[What the task requires]: Below are some records. Print exactly the lines between the one holding "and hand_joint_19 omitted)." and the one holding "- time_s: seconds", inclusive, and nothing else.

[Information given]:
──────────────────────────────
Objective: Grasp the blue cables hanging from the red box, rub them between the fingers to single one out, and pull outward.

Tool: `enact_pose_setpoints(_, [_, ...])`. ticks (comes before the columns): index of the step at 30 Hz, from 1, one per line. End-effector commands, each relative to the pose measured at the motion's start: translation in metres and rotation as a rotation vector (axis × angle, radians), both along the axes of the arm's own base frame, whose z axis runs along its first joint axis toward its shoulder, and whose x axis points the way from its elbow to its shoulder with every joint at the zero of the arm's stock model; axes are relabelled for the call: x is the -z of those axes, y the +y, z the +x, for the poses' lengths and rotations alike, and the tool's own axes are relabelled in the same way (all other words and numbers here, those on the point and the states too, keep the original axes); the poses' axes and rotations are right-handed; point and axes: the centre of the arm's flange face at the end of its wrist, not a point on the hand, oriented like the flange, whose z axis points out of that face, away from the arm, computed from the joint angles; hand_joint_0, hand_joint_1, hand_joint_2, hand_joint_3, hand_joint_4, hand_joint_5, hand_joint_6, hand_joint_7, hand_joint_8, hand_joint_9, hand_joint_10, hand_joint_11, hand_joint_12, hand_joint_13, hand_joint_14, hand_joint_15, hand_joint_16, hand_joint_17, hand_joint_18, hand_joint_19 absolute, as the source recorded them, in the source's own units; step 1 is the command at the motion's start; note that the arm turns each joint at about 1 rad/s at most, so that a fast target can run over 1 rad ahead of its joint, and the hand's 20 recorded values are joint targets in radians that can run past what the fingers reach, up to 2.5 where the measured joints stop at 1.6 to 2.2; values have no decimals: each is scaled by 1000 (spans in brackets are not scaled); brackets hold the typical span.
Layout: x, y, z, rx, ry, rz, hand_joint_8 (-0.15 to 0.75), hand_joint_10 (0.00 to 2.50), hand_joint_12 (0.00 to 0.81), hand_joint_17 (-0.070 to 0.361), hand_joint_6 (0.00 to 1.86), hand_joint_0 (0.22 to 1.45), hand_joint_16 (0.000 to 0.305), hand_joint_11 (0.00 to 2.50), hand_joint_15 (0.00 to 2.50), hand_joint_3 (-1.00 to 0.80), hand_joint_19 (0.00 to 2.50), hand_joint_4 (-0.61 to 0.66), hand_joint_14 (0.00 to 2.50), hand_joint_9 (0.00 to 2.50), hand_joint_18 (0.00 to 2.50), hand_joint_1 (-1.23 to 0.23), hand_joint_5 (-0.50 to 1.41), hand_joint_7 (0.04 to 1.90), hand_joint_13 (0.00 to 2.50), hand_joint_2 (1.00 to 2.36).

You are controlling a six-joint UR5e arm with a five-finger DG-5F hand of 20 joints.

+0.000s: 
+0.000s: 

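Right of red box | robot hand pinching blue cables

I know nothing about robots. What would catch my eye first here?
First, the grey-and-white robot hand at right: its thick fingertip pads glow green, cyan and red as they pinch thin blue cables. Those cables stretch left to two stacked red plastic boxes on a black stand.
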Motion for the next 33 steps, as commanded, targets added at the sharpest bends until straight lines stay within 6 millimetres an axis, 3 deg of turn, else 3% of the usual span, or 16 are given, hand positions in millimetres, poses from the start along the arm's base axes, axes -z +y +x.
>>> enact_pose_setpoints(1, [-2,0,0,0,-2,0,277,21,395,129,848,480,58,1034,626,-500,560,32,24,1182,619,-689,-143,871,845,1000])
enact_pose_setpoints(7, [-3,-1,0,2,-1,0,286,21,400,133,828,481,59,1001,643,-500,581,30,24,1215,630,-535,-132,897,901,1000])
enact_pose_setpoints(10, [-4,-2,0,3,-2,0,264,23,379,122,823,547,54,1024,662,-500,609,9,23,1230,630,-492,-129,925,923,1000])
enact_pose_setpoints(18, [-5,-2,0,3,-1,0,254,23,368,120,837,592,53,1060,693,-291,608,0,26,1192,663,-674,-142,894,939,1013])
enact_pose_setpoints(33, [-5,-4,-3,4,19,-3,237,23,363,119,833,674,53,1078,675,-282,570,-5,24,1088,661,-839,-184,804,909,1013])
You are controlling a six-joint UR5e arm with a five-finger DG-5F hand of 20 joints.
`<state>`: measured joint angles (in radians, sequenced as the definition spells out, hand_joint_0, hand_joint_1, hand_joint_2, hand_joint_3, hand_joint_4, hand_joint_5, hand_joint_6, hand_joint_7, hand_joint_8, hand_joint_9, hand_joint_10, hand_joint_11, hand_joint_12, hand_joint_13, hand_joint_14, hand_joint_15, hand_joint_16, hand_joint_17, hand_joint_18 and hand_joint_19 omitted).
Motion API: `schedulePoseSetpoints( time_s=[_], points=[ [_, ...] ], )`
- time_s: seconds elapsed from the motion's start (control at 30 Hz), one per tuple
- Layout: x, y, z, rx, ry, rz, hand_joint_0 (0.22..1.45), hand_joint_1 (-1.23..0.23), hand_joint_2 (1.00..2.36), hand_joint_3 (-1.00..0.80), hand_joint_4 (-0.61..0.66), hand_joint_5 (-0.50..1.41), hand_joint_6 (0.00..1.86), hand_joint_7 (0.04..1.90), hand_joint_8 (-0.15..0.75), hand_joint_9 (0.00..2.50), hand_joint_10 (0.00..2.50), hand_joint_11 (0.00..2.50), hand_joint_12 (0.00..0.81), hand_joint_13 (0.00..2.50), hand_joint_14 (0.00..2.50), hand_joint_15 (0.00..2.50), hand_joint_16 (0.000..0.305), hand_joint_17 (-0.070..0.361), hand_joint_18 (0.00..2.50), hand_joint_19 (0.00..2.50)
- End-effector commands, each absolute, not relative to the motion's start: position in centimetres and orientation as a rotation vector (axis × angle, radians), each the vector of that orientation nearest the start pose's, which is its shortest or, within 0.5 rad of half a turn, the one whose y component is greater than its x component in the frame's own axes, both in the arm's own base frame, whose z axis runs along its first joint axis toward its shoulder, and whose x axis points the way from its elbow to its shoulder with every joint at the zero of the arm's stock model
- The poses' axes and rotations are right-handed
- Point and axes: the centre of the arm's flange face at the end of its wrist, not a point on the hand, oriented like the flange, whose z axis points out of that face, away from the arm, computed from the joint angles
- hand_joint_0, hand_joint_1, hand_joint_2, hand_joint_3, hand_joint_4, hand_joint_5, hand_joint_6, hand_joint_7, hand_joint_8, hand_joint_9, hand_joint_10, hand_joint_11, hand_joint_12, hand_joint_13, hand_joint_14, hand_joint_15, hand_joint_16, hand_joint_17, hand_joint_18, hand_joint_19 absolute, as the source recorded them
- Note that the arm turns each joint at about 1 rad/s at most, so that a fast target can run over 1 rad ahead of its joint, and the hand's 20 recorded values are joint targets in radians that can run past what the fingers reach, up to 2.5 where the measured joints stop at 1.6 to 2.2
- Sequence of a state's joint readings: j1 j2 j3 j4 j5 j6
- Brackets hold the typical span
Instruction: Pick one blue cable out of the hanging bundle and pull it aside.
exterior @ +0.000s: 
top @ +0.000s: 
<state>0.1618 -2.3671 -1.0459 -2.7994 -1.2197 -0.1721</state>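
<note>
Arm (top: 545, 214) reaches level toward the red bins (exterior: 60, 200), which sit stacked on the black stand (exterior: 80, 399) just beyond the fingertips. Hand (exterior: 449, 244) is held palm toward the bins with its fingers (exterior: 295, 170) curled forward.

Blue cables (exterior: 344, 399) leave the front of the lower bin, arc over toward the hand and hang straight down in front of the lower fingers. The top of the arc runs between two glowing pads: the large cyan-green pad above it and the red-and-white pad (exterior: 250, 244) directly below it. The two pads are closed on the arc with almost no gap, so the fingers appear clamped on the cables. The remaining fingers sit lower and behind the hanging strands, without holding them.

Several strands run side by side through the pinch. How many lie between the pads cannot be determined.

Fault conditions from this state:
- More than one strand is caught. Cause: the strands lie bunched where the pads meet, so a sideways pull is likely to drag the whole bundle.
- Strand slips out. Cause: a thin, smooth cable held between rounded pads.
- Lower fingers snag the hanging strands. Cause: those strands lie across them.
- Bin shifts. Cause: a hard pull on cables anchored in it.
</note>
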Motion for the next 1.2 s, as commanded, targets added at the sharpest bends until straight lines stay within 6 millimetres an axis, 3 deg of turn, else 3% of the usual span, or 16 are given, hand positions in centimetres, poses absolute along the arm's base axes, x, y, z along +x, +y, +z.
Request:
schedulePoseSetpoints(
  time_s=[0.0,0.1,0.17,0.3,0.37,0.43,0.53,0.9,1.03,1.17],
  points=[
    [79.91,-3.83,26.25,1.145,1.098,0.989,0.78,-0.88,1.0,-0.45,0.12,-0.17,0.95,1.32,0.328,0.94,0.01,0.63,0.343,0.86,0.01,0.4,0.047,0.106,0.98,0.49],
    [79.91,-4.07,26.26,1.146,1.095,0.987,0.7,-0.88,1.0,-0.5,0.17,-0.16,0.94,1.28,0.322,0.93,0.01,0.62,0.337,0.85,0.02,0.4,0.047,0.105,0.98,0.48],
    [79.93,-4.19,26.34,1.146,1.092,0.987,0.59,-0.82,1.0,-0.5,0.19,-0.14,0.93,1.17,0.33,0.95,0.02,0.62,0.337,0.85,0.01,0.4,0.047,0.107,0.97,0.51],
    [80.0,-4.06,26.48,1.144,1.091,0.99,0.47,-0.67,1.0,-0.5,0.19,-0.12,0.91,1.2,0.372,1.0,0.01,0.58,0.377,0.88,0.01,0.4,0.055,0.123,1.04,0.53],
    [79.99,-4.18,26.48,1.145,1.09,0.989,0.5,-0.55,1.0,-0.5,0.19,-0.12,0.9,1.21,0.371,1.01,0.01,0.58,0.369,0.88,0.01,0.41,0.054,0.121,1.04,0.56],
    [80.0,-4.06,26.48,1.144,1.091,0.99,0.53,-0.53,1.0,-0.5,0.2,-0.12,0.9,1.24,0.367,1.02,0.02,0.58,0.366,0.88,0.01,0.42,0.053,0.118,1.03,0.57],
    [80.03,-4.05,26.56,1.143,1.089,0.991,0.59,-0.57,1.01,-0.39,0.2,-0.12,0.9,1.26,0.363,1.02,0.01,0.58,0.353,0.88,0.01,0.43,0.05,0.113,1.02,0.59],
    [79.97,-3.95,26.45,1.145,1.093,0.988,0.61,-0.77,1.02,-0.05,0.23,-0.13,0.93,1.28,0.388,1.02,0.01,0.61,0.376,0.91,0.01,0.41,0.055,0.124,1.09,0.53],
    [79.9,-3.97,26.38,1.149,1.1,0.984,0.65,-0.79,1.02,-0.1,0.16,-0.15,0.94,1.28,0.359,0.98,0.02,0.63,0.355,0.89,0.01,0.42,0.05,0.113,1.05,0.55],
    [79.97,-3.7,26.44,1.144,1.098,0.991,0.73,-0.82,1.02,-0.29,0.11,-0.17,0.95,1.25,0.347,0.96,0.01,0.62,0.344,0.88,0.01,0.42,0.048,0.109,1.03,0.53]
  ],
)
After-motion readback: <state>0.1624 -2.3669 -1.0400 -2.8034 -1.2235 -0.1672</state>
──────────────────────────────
[Solution for this task]:
`<state>`: measured joint angles (in radians, sequenced as the definition spells out, hand_joint_0, hand_joint_1, hand_joint_2, hand_joint_3, hand_joint_4, hand_joint_5, hand_joint_6, hand_joint_7, hand_joint_8, hand_joint_9, hand_joint_10, hand_joint_11, hand_joint_12, hand_joint_13, hand_joint_14, hand_joint_15, hand_joint_16, hand_joint_17, hand_joint_18 and hand_joint_19 omitted).
Motion API: `schedulePoseSetpoints( time_s=[_], points=[ [_, ...] ], )`
- time_s: seconds elapsed from the motion's start (control at 30 Hz), one per tuple

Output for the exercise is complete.